- DIRECTIONS FOR THIS TASK
What you need to produce is the complete listing, repeated exactly.

####################

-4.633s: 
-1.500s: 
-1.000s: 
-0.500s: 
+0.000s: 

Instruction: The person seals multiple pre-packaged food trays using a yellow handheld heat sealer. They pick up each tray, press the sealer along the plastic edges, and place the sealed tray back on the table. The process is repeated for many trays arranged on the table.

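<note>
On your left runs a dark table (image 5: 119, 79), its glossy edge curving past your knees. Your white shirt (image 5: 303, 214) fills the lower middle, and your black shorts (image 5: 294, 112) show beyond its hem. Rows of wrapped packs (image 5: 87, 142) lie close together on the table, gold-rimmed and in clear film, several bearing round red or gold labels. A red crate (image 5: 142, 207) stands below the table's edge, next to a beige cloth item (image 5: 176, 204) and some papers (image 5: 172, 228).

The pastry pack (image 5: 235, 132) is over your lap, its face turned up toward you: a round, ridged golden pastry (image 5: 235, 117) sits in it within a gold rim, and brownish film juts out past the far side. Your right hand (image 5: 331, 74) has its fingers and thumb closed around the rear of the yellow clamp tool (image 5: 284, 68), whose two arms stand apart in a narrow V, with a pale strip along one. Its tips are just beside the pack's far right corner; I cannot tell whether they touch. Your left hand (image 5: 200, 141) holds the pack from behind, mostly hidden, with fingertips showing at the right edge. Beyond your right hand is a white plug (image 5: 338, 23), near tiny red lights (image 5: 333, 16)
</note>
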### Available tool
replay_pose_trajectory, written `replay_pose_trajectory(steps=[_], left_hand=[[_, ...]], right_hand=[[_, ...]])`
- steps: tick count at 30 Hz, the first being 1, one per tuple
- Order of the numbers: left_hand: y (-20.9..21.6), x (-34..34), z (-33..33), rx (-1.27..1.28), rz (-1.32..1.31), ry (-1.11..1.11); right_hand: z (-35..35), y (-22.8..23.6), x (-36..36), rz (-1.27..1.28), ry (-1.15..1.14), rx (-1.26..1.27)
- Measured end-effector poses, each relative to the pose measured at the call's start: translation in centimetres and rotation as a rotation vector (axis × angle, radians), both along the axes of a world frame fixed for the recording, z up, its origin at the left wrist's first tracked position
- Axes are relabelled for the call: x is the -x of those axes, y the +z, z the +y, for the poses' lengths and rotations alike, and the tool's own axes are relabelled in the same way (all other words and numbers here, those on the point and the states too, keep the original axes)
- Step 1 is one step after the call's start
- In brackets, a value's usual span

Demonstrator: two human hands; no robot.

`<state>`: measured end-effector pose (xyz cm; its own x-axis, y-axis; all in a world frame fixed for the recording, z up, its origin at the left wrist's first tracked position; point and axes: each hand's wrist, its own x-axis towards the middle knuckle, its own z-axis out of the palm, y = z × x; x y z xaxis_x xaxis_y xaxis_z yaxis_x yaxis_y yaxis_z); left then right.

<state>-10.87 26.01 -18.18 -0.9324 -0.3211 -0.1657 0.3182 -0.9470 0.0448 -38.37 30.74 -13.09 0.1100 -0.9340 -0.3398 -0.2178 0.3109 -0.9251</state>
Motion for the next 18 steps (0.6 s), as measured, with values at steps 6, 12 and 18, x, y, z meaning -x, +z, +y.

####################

- RESPONSE
-4.633s: 
-1.500s: 
-1.000s: 
-0.500s: 
+0.000s: 

Instruction: The person seals multiple pre-packaged food trays using a yellow handheld heat sealer. They pick up each tray, press the sealer along the plastic edges, and place the sealed tray back on the table. The process is repeated for many trays arranged on the table.

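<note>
On your left runs a dark table (image 5: 119, 79), its glossy edge curving past your knees. Your white shirt (image 5: 303, 214) fills the lower middle, and your black shorts (image 5: 294, 112) show beyond its hem. Rows of wrapped packs (image 5: 87, 142) lie close together on the table, gold-rimmed and in clear film, several bearing round red or gold labels. A red crate (image 5: 142, 207) stands below the table's edge, next to a beige cloth item (image 5: 176, 204) and some papers (image 5: 172, 228).

The pastry pack (image 5: 235, 132) is over your lap, its face turned up toward you: a round, ridged golden pastry (image 5: 235, 117) sits in it within a gold rim, and brownish film juts out past the far side. Your right hand (image 5: 331, 74) has its fingers and thumb closed around the rear of the yellow clamp tool (image 5: 284, 68), whose two arms stand apart in a narrow V, with a pale strip along one. Its tips are just beside the pack's far right corner; I cannot tell whether they touch. Your left hand (image 5: 200, 141) holds the pack from behind, mostly hidden, with fingertips showing at the right edge. Beyond your right hand is a white plug (image 5: 338, 23), near tiny red lights (image 5: 333, 16)
</note>
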### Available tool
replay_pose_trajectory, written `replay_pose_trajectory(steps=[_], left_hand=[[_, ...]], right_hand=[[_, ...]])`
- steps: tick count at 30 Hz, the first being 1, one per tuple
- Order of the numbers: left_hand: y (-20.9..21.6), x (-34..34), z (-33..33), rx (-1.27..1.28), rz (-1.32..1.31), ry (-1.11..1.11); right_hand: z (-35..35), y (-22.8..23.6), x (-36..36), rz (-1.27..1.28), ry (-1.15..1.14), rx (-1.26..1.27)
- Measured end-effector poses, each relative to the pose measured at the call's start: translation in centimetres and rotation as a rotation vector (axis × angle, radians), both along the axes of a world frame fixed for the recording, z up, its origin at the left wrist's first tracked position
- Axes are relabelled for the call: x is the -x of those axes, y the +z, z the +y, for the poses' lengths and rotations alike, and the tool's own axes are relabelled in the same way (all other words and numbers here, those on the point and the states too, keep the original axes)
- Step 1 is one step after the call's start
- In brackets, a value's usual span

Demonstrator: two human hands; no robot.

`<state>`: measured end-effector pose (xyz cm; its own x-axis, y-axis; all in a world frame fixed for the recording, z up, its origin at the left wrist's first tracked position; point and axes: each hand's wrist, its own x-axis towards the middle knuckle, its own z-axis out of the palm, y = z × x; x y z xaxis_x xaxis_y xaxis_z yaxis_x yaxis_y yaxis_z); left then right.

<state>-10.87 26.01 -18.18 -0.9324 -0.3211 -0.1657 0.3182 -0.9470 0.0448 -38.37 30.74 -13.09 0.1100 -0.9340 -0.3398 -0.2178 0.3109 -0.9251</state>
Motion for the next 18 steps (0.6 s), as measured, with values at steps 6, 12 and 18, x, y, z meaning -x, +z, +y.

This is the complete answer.